Nupen was in the squad that travelled to England in 1924, but sustained a serious back injury soon after arriving and played in only two Tests, averaging four with the bat and taking one wicket for 157. He was in the side bowled out for 30 at Edgbaston, still their lowest Test score in England, in the series opener – “It was a fiery wicket. We hadn’t seen anything like it before in our cricketing lives,” he said. It didn’t seem to trouble England, who had scored 438 in their first knock. According to legend, George Allsop, South Africa’s team manager, arrived at the ground late on the second day with his team at 100 for two. “Great work chaps, that’s the way to start,” he said, bursting into the dressing room. “You’re right,” said Bob Catterall. “But this is our second innings.”

The back never quite healed.

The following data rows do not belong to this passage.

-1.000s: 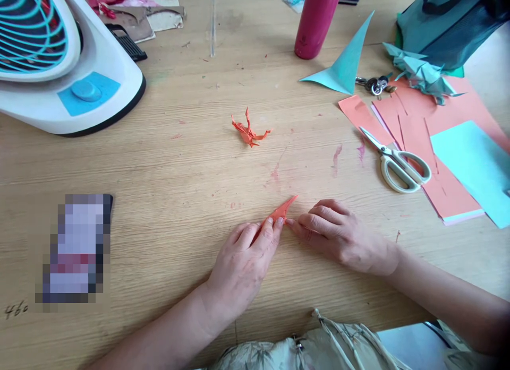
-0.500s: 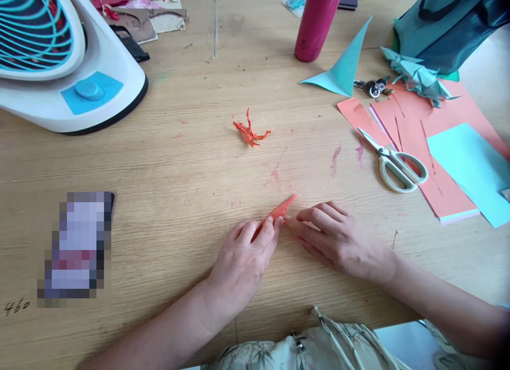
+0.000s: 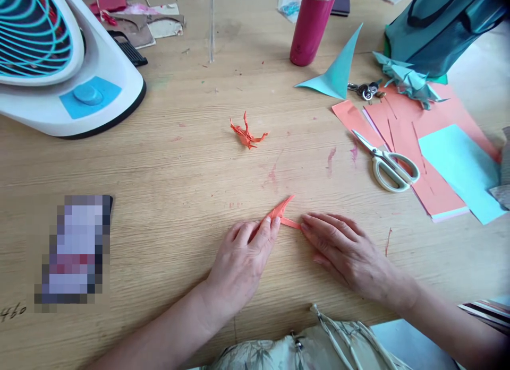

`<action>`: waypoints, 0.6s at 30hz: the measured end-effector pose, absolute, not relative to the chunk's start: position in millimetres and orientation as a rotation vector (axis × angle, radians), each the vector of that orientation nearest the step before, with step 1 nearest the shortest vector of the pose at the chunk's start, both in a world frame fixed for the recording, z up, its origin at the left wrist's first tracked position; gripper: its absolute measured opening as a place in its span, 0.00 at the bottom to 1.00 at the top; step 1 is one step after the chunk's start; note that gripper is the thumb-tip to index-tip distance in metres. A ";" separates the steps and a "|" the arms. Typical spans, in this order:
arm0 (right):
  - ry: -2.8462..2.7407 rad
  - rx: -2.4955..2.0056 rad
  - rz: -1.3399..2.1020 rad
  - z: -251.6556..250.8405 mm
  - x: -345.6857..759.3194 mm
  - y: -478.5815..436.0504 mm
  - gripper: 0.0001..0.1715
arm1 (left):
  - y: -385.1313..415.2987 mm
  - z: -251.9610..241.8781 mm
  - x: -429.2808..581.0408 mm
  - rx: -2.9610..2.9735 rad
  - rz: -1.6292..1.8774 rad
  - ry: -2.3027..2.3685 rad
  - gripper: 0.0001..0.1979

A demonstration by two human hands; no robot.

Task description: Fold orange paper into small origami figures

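A small folded orange paper point(image 3: 281, 208) lies on the table in front of me, one thin point aiming up and away. Another narrow strip of it reaches right. My left hand point(image 3: 247, 257) has its fingers closed on the paper's lower left part, hiding that end. Flat on the table to the right is my right hand point(image 3: 346, 253), fingers stretched out and close together; its fingertips touch the strip's right end. Beyond both hands sits an orange origami figure point(image 3: 247, 135) with thin curling limbs.
Scissors point(image 3: 394, 165) rest on orange paper sheets point(image 3: 434, 181) beside a light blue sheet point(image 3: 462, 165). Behind are a teal folded paper point(image 3: 335, 75), keys point(image 3: 366, 91), a teal origami figure point(image 3: 408, 80), a magenta bottle point(image 3: 313, 27) and a bag point(image 3: 434, 35). Left: a fan point(image 3: 107, 78) and phone point(image 3: 77, 248).
My right hand has moved slightly right along the orange paper and flattened, so the strip between the hands now shows. My left hand stays in place. The view has shifted slightly.
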State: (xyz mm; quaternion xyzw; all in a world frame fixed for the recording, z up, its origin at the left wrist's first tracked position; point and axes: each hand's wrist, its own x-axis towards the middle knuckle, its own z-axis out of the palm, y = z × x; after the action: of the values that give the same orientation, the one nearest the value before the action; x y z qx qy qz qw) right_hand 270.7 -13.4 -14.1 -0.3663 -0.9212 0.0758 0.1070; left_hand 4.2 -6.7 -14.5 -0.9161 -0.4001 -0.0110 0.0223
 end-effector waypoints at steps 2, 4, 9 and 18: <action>-2.701 -1.105 0.177 -11.5 273.7 -16.4 0.28 | -6.4 -16.0 6.2 -2.839 -0.013 -1.202 0.28; -2.647 -1.149 0.109 -8.8 271.6 -18.1 0.25 | -6.4 -17.1 10.2 -2.840 0.006 -1.163 0.25; -2.466 -1.172 0.297 -8.9 243.0 -22.0 0.29 | -12.9 -17.0 25.2 -2.820 -0.292 -1.333 0.20; -2.446 -1.093 0.447 -23.1 220.4 -13.3 0.24 | -15.6 -0.7 24.3 -3.084 -0.581 -1.295 0.12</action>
State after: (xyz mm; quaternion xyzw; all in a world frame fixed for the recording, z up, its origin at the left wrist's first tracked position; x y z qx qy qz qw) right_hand 220.4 -13.3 -23.1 -0.3933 -0.8803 0.1609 0.2109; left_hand 24.3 -15.6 -0.7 -0.9011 -0.3784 -0.1697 -0.1263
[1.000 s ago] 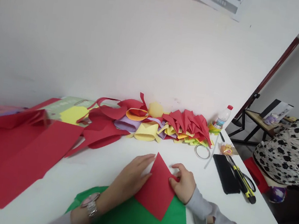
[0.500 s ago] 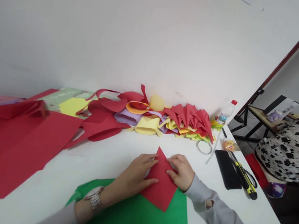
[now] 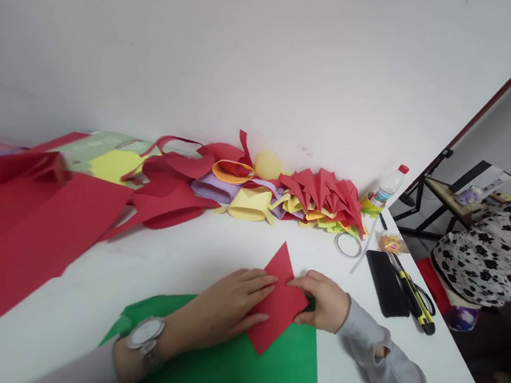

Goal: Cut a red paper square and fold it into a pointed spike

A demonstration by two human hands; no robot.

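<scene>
A diamond-shaped piece of red paper (image 3: pixel 275 307) lies partly over a green sheet (image 3: pixel 231 373) in front of me. My left hand (image 3: pixel 233 305), with a silver watch (image 3: pixel 146 335) on its wrist, rests on the paper's left side. Its fingers are stretched out and its thumb is apart, lying flat on the surface. The paper's left corner is hidden beneath this hand. At the right corner, my right hand (image 3: pixel 323 301) grips the paper between thumb and fingers, the index finger lying over the top face.
Red sheets (image 3: pixel 33 237) spread across the left. Along the wall lie rolled paper pieces (image 3: pixel 250 203) and folded red paper (image 3: pixel 324 191). To the right are a tape roll (image 3: pixel 348 245), bottle (image 3: pixel 388 187), black phone (image 3: pixel 387 284) and yellow-black cutter (image 3: pixel 415 300). Someone in floral clothing (image 3: pixel 494 254) sits beyond.
The red paper has turned clockwise, its lower corner shifting left. My right hand has moved right, from the upper right edge to the right corner. My left hand stays on the paper.
</scene>
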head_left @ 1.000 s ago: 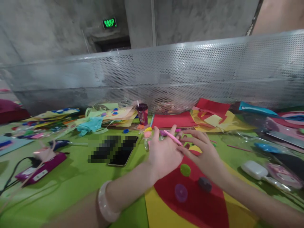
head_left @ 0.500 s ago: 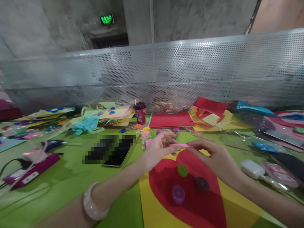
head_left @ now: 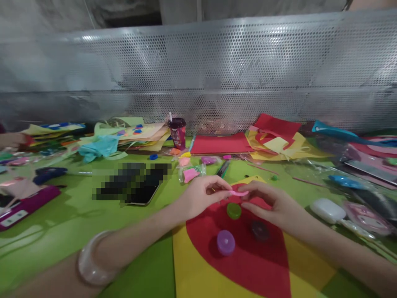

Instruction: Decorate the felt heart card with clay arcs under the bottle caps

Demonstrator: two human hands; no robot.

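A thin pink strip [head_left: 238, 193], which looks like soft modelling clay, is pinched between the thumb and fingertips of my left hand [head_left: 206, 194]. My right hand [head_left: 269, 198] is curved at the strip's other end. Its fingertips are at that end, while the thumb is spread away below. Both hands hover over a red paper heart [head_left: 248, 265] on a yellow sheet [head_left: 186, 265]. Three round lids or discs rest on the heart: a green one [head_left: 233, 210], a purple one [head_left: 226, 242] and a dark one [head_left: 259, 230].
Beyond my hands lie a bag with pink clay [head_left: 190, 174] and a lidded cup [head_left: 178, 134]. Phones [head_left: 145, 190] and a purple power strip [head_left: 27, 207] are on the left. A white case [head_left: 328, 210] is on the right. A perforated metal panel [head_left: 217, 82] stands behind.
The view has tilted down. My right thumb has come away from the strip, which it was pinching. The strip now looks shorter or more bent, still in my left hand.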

After X-rays in 1933 Buster was told the problem was so severe he had to give up bowling immediately. “The injury was received while I was practising in the nets in England,” he said. “It was a bitterly cold morning and I felt a wrench in my back. An X-ray examination has revealed a broken vertebra in my spine. I have been told by my medical adviser that an operation will eradicate my injury. I hope I shall be able to bowl again, but I realise that is a very slender chance indeed.”

A man who didn’t let a bullet in each knee stop him was never going to submit to a mere broken back and, after a second opinion from a London specialist proved more encouraging, he was back that October and most extraordinarily back in the Test team, for the 17th and final time, in Cape Town another three years down the line, aged 34, in February 1936. He took one wicket, and Australia won by an innings and 184 runs. Nupen played into the early 1940s before concentrating on a career in law, occasional coaching, cricket administration and somehow avoiding constant boasts to his family about being the finest one-eyed Scandinavian cricketer that ever lived (twice).